The new model was very different from Thompson’s. These were his postulates:

  • The atom contains a positively charged nucleus, which although very small, contains almost all the mass of the atom.
  • Electrons orbit the atomic nucleus at great distances and in circular or elliptical orbits.
  • The net charge on the atom is zero, as the charges on the electrons outweigh the positive charge present on the nucleus.

Rutherford’s calculations pointed to a spherical nucleus and a radius as small as 10 -15 m, the atomic radius value being 100,000 times larger, since the nuclei are comparatively very far apart: on the order of 10 -10 m .

This explains why most of the alpha particles passed through the sheet either without a hitch or barely suffered a very small deflection.

Viewed on the scale of everyday objects, the Rutherford atom would be composed of a nucleus the size of a baseball, while the atomic radius would be about 8 km, so the atom can be considered almost anything as empty space.

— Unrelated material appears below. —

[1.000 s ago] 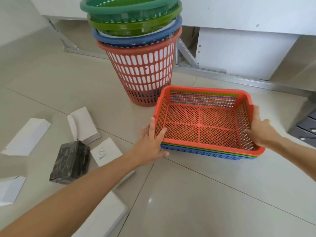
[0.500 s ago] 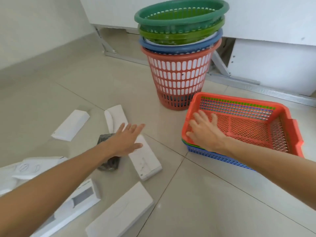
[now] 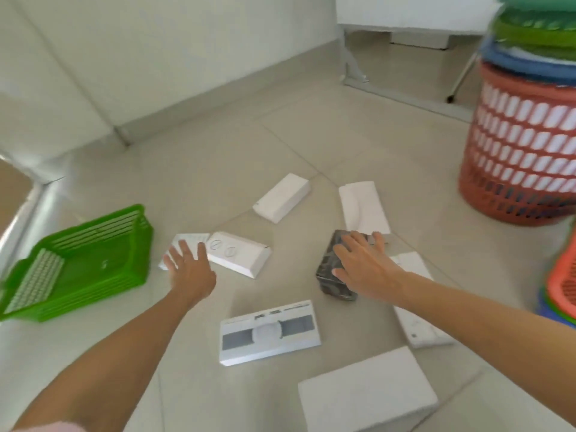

Due to its resemblance to a miniature solar system, it was known as the “planetary model of the atom”. The force of the electrostatic attraction between the nucleus and electrons would be analogous to the gravitational attraction between the sun and the planets.

limitations

However, there were some differences in relation to some observed facts:

  • If the idea is accepted that the electron orbits around the nucleus, it turns out that it must continuously emit radiation until it reaches the nucleus, with the consequent destruction of the atom in much less than a second. Fortunately, that’s not really what happens.
  • Furthermore, on occasions, the atom emits certain frequencies of electromagnetic radiation when there are transitions between a higher energy state to a lower energy state and only those frequencies and not others. How to explain the fact that energy is quantized?

Despite these limitations, because today there are models that are much more sophisticated and consistent with the observed facts, the Rutherford atomic model is still useful for the student to have a first successful approach to the atom and its constituent particles.

In this model of the atom, the neutron, another constituent of the nucleus, which was not discovered until 1932, does not appear.

Shortly after Rutherford proposed his planetary model in 1913, Danish physicist Niels Bohr modified it to explain why the atom is not destroyed, and we are still here to tell that story.